**Directions**
Using the data below, please return every line exactly as given.
*** Available data
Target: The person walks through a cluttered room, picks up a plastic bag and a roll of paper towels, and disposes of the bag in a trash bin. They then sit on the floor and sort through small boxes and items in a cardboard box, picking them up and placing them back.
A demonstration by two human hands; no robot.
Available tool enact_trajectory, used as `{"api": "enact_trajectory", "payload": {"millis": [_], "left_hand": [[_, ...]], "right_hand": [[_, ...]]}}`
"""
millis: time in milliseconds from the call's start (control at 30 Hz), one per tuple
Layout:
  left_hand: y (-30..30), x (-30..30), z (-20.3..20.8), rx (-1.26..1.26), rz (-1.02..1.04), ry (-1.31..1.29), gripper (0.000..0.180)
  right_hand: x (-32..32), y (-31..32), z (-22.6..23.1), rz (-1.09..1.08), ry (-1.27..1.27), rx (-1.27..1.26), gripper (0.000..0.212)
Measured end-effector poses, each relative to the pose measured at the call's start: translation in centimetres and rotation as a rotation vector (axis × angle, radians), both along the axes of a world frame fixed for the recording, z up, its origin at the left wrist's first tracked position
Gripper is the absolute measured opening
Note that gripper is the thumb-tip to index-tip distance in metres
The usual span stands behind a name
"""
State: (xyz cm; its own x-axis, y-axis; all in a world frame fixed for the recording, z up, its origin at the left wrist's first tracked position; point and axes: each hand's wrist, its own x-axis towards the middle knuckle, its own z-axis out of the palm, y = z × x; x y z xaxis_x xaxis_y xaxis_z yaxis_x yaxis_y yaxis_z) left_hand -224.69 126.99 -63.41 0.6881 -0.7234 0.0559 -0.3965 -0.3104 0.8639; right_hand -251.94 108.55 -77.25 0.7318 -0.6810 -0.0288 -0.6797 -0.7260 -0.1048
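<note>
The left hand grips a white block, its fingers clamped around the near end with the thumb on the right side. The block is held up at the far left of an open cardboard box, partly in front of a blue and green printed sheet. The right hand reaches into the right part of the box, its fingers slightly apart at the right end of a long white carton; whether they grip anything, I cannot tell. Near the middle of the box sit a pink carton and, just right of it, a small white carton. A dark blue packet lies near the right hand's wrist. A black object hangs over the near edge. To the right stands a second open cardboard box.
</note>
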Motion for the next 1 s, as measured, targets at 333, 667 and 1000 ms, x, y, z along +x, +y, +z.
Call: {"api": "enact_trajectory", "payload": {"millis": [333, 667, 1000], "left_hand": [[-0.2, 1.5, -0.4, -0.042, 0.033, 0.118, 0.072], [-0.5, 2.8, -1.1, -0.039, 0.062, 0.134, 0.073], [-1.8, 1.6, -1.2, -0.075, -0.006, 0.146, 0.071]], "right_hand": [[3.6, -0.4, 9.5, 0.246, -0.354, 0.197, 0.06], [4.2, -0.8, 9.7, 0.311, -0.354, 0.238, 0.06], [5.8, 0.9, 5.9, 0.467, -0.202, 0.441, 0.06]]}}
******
**Answer to the problem**
Target: The person walks through a cluttered room, picks up a plastic bag and a roll of paper towels, and disposes of the bag in a trash bin. They then sit on the floor and sort through small boxes and items in a cardboard box, picking them up and placing them back.
A demonstration by two human hands; no robot.
Available tool enact_trajectory, used as `{"api": "enact_trajectory", "payload": {"millis": [_], "left_hand": [[_, ...]], "right_hand": [[_, ...]]}}`
"""
millis: time in milliseconds from the call's start (control at 30 Hz), one per tuple
Layout:
  left_hand: y (-30..30), x (-30..30), z (-20.3..20.8), rx (-1.26..1.26), rz (-1.02..1.04), ry (-1.31..1.29), gripper (0.000..0.180)
  right_hand: x (-32..32), y (-31..32), z (-22.6..23.1), rz (-1.09..1.08), ry (-1.27..1.27), rx (-1.27..1.26), gripper (0.000..0.212)
Measured end-effector poses, each relative to the pose measured at the call's start: translation in centimetres and rotation as a rotation vector (axis × angle, radians), both along the axes of a world frame fixed for the recording, z up, its origin at the left wrist's first tracked position
Gripper is the absolute measured opening
Note that gripper is the thumb-tip to index-tip distance in metres
The usual span stands behind a name
"""
State: (xyz cm; its own x-axis, y-axis; all in a world frame fixed for the recording, z up, its origin at the left wrist's first tracked position; point and axes: each hand's wrist, its own x-axis towards the middle knuckle, its own z-axis out of the palm, y = z × x; x y z xaxis_x xaxis_y xaxis_z yaxis_x yaxis_y yaxis_z) left_hand -224.69 126.99 -63.41 0.6881 -0.7234 0.0559 -0.3965 -0.3104 0.8639; right_hand -251.94 108.55 -77.25 0.7318 -0.6810 -0.0288 -0.6797 -0.7260 -0.1048
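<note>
The left hand grips a white block, its fingers clamped around the near end with the thumb on the right side. The block is held up at the far left of an open cardboard box, partly in front of a blue and green printed sheet. The right hand reaches into the right part of the box, its fingers slightly apart at the right end of a long white carton; whether they grip anything, I cannot tell. Near the middle of the box sit a pink carton and, just right of it, a small white carton. A dark blue packet lies near the right hand's wrist. A black object hangs over the near edge. To the right stands a second open cardboard box.
</note>
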Motion for the next 1 s, as measured, targets at 333, 667 and 1000 ms, x, y, z along +x, +y, +z.
Call: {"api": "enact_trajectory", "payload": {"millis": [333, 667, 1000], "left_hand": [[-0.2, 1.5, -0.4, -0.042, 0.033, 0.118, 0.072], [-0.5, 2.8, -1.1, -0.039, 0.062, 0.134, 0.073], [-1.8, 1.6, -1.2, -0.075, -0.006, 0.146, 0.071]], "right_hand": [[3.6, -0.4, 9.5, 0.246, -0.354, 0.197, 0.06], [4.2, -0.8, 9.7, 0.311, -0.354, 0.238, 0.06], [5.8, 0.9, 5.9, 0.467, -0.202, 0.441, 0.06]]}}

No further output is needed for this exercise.